* _Task requirements_: Return every record verbatim, omitting all pictures.

* _Supplied material_:
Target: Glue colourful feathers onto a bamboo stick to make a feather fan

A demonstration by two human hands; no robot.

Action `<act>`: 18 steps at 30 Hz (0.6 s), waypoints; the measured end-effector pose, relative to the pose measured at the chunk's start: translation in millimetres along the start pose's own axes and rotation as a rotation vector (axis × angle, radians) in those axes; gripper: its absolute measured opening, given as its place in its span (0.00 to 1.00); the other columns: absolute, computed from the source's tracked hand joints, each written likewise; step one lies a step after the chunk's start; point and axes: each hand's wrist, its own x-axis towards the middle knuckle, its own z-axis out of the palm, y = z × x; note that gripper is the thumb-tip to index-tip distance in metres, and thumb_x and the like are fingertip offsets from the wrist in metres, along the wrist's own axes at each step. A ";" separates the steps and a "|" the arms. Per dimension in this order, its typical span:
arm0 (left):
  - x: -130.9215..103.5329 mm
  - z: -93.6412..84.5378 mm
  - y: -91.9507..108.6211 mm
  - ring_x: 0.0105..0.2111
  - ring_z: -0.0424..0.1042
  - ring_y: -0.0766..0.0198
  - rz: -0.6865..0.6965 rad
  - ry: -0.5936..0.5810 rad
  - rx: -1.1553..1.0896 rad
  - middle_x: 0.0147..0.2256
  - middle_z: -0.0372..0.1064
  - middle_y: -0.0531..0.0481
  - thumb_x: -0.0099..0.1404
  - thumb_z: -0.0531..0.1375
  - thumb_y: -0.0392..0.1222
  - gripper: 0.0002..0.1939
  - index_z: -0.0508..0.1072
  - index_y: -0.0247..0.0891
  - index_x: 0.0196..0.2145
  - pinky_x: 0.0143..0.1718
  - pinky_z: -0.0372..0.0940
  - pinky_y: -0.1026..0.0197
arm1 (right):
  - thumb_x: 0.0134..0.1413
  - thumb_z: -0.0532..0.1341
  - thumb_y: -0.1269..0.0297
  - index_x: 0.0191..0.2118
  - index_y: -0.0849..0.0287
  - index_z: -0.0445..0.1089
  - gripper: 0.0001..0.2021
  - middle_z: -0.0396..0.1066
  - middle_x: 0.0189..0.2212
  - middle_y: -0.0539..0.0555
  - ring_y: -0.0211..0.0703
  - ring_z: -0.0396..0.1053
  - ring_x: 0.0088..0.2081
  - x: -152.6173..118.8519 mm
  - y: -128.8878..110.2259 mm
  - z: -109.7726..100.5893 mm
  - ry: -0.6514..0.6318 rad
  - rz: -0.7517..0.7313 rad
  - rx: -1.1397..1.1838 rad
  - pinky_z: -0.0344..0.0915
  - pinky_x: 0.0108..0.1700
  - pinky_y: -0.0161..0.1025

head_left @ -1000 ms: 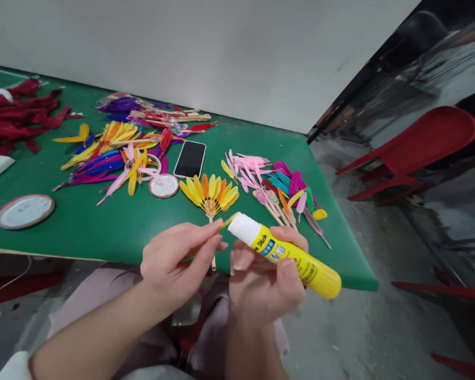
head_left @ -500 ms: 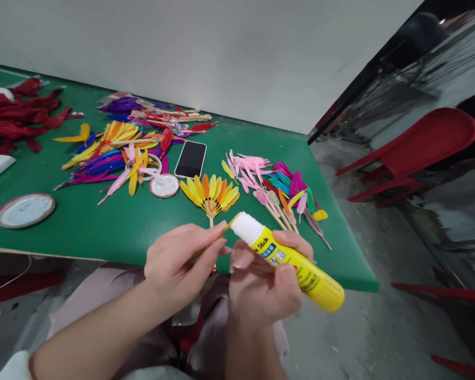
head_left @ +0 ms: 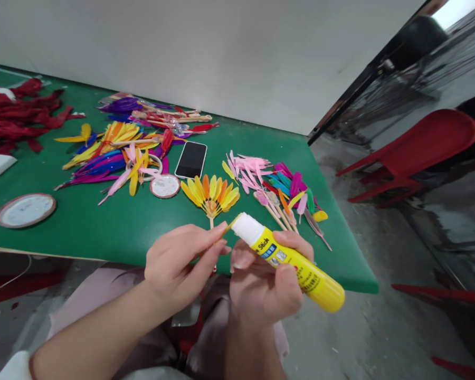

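Observation:
My left hand (head_left: pixel 186 264) pinches a thin yellow feather (head_left: pixel 231 225) between thumb and fingers; most of the feather is hidden by the fingers. Its tip touches the white end of a yellow glue stick (head_left: pixel 301 269). My right hand (head_left: pixel 267 282) is wrapped round the glue stick, which tilts up to the left. Just beyond the hands, a fan of yellow and orange feathers (head_left: pixel 211 194) on a wooden stick lies on the green table (head_left: pixel 142 229).
Behind the fan lies a phone (head_left: pixel 190 160). Pink feathers (head_left: pixel 253 168) and mixed feathers (head_left: pixel 291 184) are to the right. Left are feather bundles (head_left: pixel 98 163), a small round lid (head_left: pixel 164 186), a larger lid (head_left: pixel 26 210) and dark red cloth (head_left: pixel 24 116). A red chair (head_left: pixel 423 145) stands at the right.

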 end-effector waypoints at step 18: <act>0.4 -1.9 -0.2 0.26 0.69 0.71 0.004 -0.016 0.017 0.26 0.72 0.52 0.55 0.58 0.26 0.20 0.68 0.36 0.45 0.26 0.66 0.67 | 0.51 0.51 0.64 0.37 0.53 0.65 0.09 0.60 0.19 0.46 0.34 0.61 0.17 -0.8 1.1 -1.6 -0.027 -0.040 -0.041 0.60 0.17 0.34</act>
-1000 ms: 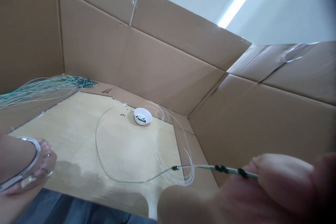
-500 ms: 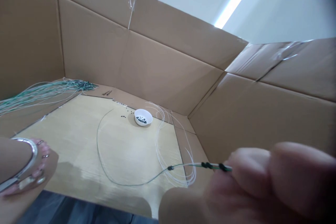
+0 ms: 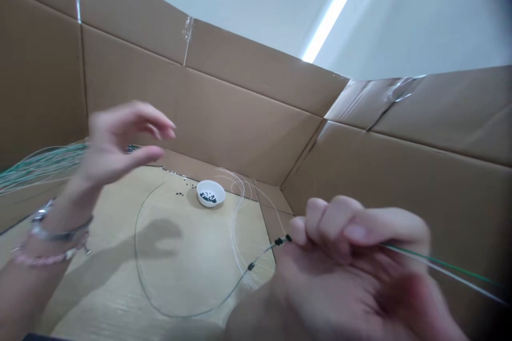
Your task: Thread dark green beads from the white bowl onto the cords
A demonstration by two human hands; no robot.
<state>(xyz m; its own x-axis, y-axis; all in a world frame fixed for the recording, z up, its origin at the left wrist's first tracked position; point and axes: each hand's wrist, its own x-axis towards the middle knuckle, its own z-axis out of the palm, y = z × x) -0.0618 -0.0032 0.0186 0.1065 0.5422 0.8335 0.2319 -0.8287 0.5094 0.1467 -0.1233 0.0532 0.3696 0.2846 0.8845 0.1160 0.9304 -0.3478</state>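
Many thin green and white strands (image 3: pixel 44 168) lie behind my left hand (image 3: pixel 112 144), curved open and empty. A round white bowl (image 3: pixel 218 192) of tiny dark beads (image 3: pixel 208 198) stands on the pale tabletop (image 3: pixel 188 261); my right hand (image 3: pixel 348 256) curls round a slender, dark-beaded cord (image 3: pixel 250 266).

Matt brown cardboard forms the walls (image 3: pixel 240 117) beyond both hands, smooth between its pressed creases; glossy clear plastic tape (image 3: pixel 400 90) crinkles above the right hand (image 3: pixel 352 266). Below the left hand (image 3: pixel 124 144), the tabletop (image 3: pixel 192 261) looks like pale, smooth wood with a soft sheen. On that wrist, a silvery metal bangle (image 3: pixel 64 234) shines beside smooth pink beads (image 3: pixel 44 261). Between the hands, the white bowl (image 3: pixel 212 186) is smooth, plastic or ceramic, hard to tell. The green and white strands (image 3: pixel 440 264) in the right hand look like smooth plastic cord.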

* _Exercise result_:
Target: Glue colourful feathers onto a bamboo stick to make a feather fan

A demonstration by two human hands; no robot.

Action `<act>`: 18 steps at 30 Hz (0.6 s), waypoints; the measured end-effector pose, relative to the pose measured at the chunk's start: translation in millimetres along the start pose's own axes and rotation as a rotation vector (axis × angle, radians) in those axes; gripper: its absolute measured opening, given as its place in its span (0.00 to 1.00); the other columns: absolute, computed from the source's tracked hand joints, each written likewise; step one lies a step after the chunk's start; point and axes: each hand's wrist, its own x-axis towards the middle knuckle, its own z-axis out of the palm, y = z × x; note that gripper is the thumb-tip to index-tip distance in metres, and thumb_x and the like are fingertip offsets from the wrist in metres, along the wrist's own axes at each step. A ";" separates the steps and a "|" the arms. Per dimension in this order, its typical span:
arm0 (left):
  - x: -130.9215..103.5329 mm
  - z: -93.6412..84.5378 mm
  - y: -91.9507..108.6211 mm
  - ring_x: 0.0105..0.2111
  - ring_z: -0.0424..0.1042
  - ring_y: -0.0766..0.0198
  - rz: -0.6865..0.6965 rad
  - ry: -0.5936..0.5810 rad
  - rx: -1.1553..1.0896 rad
  - middle_x: 0.0147..0.2256
  - middle_z: -0.0372..0.1064
  - middle_y: -0.0531..0.0481
  - thumb_x: -0.0099..0.1404
  - thumb_z: -0.0531..0.1375
  - thumb_y: -0.0392..0.1222
  - gripper: 0.0002..0.1939
  - index_z: -0.0508..0.1072
  - index_y: -0.0247..0.0891
  - index_x: 0.0196..0.2145
  - pinky_x: 0.0143..0.1718
  - pinky_z: -0.0372..0.0940
  - pinky_y: -0.1026..0.0197
arm1 (right):
  - thumb_x: 0.0134..0.1413
  - thumb_z: -0.0532..0.1341
  - thumb_y: -0.1269..0.0297
  - index_x: 0.0191..0.2118
  - index_y: -0.0849..0.0287
  - index_z: -0.0445..0.1089
  - gripper: 0.0001..0.2021
  - middle_z: -0.0396..0.1066
  - middle_x: 0.0189..0.2212
  - middle_y: -0.0539..0.0555
  - ring_y: -0.0211..0.0703
  - ring_z: -0.0396..0.1053
  - ring_x: 0.0088..0.2081
  - x: -152.6173..118.8519 mm
  - y: -128.8878..110.2259 mm
  - z: -109.7726..100.5893 mm
  - ry: -0.6514..0.6318 rad
  - rz: -0.7517..0.7313 rad
  - rx: -1.1397..1.1838 rad
  - pinky_z: -0.0344..0.0915
  - pinky_x: 0.0108..0.1700
  - pinky_y: -0.0161..0.1025

head_left @ -1000 ms: 
head_left @ -500 ms: 
head_left @ +0 ms: 

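Observation:
My left hand (head_left: pixel 186 264) pinches a thin yellow feather (head_left: pixel 231 225) between thumb and fingers; most of the feather is hidden by the fingers. Its tip touches the white end of a yellow glue stick (head_left: pixel 301 269). My right hand (head_left: pixel 267 282) is wrapped round the glue stick, which tilts up to the left. Just beyond the hands, a fan of yellow and orange feathers (head_left: pixel 211 194) on a wooden stick lies on the green table (head_left: pixel 142 229).
Behind the fan lies a phone (head_left: pixel 190 160). Pink feathers (head_left: pixel 253 168) and mixed feathers (head_left: pixel 291 184) are to the right. Left are feather bundles (head_left: pixel 98 163), a small round lid (head_left: pixel 164 186), a larger lid (head_left: pixel 26 210) and dark red cloth (head_left: pixel 24 116). A red chair (head_left: pixel 423 145) stands at the right.
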
 end-effector waypoints at step 18: <act>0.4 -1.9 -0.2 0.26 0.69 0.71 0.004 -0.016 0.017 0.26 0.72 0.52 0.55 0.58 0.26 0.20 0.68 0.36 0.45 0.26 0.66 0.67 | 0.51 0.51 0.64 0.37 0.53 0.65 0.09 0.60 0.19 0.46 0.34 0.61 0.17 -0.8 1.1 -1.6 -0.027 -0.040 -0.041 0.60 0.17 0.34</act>
-1000 ms: 
-500 ms: 
+0 ms: 
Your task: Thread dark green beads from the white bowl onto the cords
A demonstration by two human hands; no robot.
<state>(xyz m; its own x-axis, y-axis; all in a world frame fixed for the recording, z up, its origin at the left wrist's first tracked position; point and axes: each hand's wrist, its own x-axis towards the middle knuckle, its own z-axis out of the palm, y = z × x) -0.0618 -0.0032 0.0186 0.1065 0.5422 0.8335 0.2319 -0.8287 0.5094 0.1467 -0.1233 0.0532 0.3696 0.2846 0.8845 0.1160 0.9304 -0.3478</state>
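Many thin green and white strands (image 3: pixel 44 168) lie behind my left hand (image 3: pixel 112 144), curved open and empty. A round white bowl (image 3: pixel 218 192) of tiny dark beads (image 3: pixel 208 198) stands on the pale tabletop (image 3: pixel 188 261); my right hand (image 3: pixel 348 256) curls round a slender, dark-beaded cord (image 3: pixel 250 266).

Matt brown cardboard forms the walls (image 3: pixel 240 117) beyond both hands, smooth between its pressed creases; glossy clear plastic tape (image 3: pixel 400 90) crinkles above the right hand (image 3: pixel 352 266). Below the left hand (image 3: pixel 124 144), the tabletop (image 3: pixel 192 261) looks like pale, smooth wood with a soft sheen. On that wrist, a silvery metal bangle (image 3: pixel 64 234) shines beside smooth pink beads (image 3: pixel 44 261). Between the hands, the white bowl (image 3: pixel 212 186) is smooth, plastic or ceramic, hard to tell. The green and white strands (image 3: pixel 440 264) in the right hand look like smooth plastic cord.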

The work on this exercise is now complete.